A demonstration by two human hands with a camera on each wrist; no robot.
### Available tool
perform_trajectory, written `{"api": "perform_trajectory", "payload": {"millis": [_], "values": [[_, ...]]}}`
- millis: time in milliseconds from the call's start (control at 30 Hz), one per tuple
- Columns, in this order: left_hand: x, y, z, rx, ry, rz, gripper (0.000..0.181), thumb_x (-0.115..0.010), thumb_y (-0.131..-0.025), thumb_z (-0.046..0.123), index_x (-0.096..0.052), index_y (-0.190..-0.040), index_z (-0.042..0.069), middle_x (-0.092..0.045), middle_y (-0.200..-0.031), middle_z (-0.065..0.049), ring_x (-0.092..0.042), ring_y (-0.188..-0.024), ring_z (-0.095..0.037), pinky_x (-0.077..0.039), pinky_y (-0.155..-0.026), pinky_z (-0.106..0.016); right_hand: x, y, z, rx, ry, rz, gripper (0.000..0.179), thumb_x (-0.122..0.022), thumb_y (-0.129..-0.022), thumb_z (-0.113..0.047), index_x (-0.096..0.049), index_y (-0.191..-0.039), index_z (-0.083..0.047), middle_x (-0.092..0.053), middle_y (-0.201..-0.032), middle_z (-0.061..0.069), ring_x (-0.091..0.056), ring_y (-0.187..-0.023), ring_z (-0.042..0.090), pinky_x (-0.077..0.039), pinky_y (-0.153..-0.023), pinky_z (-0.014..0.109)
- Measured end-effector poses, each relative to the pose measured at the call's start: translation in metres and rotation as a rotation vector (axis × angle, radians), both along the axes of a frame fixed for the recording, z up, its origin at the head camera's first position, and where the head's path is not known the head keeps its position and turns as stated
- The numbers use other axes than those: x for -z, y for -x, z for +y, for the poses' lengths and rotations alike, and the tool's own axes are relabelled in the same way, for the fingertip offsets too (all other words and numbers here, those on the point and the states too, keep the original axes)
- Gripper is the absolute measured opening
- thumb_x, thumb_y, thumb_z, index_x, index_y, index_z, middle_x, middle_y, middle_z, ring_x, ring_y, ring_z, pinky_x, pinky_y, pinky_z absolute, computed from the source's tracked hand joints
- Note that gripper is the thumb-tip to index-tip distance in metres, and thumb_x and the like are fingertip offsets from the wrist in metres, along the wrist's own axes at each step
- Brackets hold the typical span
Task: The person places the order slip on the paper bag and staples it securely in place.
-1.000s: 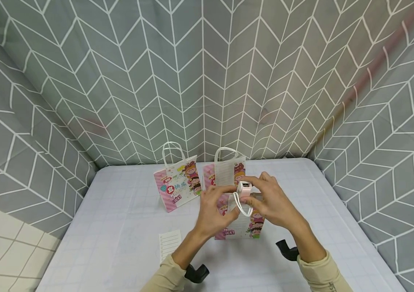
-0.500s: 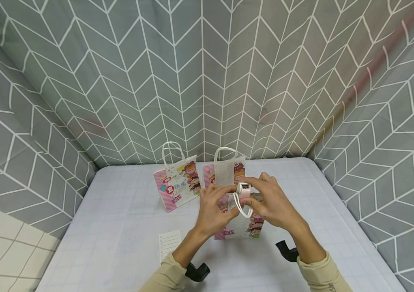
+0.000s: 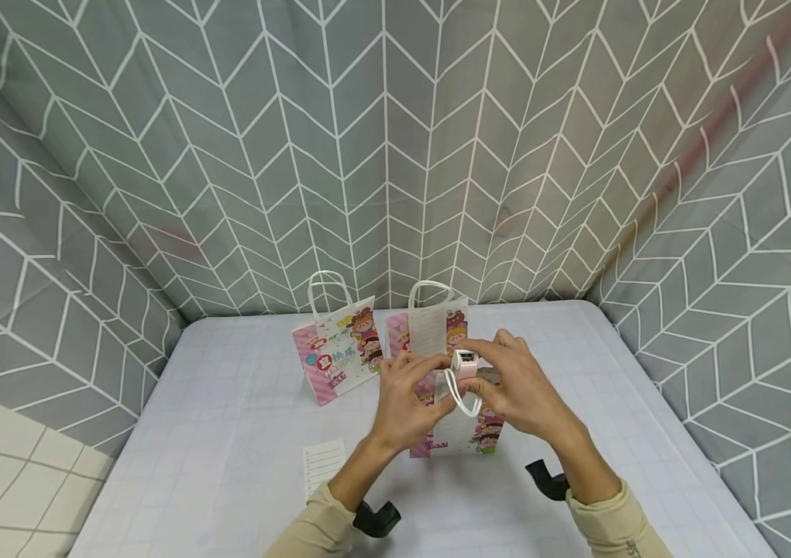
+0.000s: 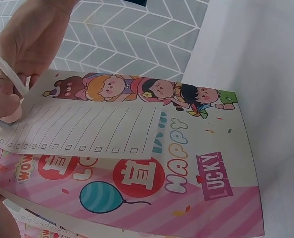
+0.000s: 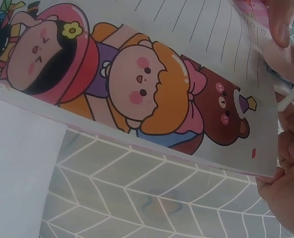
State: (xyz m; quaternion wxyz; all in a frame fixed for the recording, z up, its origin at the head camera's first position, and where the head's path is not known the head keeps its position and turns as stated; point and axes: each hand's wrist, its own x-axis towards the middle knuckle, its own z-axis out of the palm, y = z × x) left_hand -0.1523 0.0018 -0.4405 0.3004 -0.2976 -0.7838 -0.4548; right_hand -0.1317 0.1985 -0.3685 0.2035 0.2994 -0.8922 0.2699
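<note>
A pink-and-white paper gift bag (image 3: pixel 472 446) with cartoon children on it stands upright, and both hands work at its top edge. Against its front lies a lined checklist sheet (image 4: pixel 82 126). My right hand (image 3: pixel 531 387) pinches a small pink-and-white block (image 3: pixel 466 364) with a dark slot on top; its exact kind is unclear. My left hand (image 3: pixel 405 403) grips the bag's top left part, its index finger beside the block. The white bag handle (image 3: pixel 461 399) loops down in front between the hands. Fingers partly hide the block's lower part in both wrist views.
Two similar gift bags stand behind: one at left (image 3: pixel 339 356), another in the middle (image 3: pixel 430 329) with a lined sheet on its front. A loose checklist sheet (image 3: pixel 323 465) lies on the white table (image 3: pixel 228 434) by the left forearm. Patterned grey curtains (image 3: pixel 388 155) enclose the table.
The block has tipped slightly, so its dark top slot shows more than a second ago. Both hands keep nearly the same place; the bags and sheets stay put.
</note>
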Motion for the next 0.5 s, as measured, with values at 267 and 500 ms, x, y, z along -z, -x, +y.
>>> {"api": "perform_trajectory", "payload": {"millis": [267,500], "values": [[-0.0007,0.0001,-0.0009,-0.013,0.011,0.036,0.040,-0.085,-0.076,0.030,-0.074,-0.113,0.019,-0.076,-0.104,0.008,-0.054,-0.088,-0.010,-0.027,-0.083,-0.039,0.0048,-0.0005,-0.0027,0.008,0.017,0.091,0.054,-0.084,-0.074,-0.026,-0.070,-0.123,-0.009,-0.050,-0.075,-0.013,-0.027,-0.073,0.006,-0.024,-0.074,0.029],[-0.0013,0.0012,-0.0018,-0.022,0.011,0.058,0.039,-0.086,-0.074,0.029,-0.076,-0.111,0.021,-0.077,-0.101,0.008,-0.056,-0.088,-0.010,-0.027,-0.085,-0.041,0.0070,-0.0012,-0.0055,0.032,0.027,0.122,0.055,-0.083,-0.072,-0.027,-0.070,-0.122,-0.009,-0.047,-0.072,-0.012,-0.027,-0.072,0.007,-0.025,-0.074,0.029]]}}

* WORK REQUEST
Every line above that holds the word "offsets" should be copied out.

* WRITTEN REPLY
- The numbers use other axes than those: x for -z, y for -x, z for +y, for the poses' lengths and rotations alike, and the tool's own axes are relabelled in the same way, for the fingertip offsets too (all other words and numbers here, those on the point and the states too, keep the original axes)
- Note that gripper is the thumb-tip to index-tip distance in metres, and thumb_x and the like are fingertip offsets from the wrist in metres, along the wrist's own axes at each step

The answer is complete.